--- Material for this exercise Enclosed Below ---

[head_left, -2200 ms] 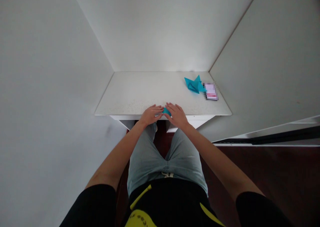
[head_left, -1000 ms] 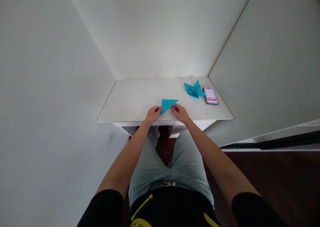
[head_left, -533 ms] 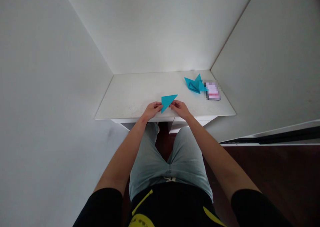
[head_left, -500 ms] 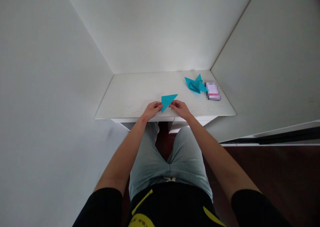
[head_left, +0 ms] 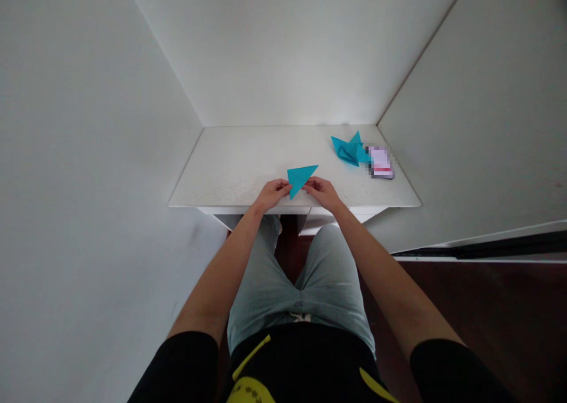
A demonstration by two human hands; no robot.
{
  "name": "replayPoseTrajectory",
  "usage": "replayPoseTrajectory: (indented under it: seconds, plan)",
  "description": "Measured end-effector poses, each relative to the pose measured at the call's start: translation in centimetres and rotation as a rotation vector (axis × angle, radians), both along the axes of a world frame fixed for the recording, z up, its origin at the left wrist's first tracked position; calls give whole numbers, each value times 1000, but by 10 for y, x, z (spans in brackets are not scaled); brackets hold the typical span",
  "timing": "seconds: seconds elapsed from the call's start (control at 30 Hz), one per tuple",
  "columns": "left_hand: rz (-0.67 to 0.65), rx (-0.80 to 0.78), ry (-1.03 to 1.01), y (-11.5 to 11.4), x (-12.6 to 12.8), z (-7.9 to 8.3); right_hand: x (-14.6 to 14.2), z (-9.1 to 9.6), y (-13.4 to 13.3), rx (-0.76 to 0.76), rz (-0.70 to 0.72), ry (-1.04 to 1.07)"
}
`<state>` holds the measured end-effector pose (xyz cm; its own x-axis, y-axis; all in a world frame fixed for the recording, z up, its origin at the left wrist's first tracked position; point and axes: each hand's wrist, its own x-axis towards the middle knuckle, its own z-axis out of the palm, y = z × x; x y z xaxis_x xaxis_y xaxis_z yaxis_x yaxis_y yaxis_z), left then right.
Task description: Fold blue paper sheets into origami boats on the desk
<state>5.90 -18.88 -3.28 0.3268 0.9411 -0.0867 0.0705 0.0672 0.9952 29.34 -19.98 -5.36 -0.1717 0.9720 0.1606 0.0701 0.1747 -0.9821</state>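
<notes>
"Where's the blue triangle (head_left: pixel 300 178)?"
"Over the desk (head_left: pixel 234 158), near its front edge — left hand (head_left: pixel 274 194) pinching its left side, right hand (head_left: pixel 323 192) its slanting lower edge, fingers nearly closed."
"And beyond?"
"Rightward, a folded figure (head_left: pixel 351 151) — tip overlapping a pixelated rectangle (head_left: pixel 381 163)."

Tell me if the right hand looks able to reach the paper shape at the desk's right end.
Probably yes: the paper shape lies just beyond the right hand, with nothing visible between them on the desk. The hand holds the blue triangle, though, so it would likely need to let go first.
</notes>
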Motion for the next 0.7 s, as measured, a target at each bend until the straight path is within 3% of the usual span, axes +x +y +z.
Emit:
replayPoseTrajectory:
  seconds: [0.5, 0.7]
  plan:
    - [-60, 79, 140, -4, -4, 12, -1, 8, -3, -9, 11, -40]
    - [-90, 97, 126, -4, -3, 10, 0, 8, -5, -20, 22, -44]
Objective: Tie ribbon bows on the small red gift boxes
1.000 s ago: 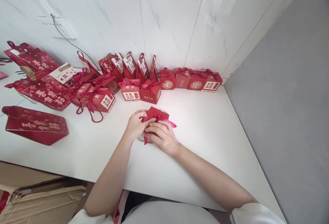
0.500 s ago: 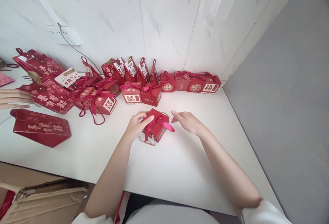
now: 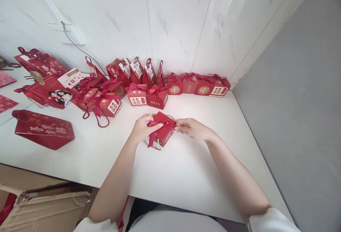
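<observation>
A small red gift box (image 3: pixel 165 137) lies on the white table in front of me, with a gold cord handle (image 3: pixel 157 146) hanging at its near side. A magenta ribbon (image 3: pixel 152 138) is tied in a bow over its top. My left hand (image 3: pixel 143 128) grips the box from the left, its thumb pressed on the bow. On the right, my right hand (image 3: pixel 192 128) pinches the ribbon's right-hand end between thumb and fingers. The ribbon tail inside that pinch is mostly hidden.
Several red boxes with ribbons (image 3: pixel 157 97) line the wall behind. A red folded box (image 3: pixel 44 129) lies at the left, near a red bag with a printed couple (image 3: pixel 54 92). A cardboard carton (image 3: pixel 48 207) stands below the table edge, and a grey panel (image 3: pixel 295 100) borders the right.
My right hand has moved left and closed on the ribbon's end. Another person's hand has left the view at the left, and the bag there now shows a printed couple.
</observation>
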Demonstrator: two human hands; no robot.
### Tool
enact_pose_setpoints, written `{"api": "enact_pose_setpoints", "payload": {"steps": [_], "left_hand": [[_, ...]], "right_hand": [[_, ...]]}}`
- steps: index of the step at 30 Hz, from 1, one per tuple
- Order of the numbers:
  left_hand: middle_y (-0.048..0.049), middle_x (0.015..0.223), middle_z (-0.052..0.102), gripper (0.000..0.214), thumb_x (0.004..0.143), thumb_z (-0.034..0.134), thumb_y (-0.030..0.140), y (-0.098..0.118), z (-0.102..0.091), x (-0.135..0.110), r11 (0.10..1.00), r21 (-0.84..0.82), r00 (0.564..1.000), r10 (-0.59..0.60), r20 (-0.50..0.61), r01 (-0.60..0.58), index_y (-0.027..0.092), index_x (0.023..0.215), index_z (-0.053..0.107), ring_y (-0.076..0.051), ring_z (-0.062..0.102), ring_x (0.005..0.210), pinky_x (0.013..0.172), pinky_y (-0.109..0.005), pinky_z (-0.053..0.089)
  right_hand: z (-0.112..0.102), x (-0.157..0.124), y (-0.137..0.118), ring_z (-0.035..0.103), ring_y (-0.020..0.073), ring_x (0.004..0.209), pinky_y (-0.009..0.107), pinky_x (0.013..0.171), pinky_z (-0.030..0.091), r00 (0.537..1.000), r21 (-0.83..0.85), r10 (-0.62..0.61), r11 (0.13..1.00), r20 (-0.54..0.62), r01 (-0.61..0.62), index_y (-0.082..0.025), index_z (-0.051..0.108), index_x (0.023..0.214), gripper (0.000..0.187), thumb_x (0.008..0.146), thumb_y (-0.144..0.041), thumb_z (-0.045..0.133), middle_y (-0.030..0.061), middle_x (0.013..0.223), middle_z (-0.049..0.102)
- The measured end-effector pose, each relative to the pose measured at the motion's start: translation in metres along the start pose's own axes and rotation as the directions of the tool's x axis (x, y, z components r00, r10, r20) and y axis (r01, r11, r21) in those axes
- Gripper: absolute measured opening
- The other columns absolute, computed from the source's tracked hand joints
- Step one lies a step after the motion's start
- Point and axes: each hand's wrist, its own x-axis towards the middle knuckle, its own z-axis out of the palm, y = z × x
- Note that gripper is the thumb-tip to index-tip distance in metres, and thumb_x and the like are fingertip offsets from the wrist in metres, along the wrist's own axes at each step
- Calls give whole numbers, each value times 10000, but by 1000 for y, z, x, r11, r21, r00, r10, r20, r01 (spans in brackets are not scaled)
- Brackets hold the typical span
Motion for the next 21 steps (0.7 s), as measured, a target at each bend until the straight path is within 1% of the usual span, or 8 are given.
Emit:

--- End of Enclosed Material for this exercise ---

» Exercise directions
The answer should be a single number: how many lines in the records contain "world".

» Exercise output
2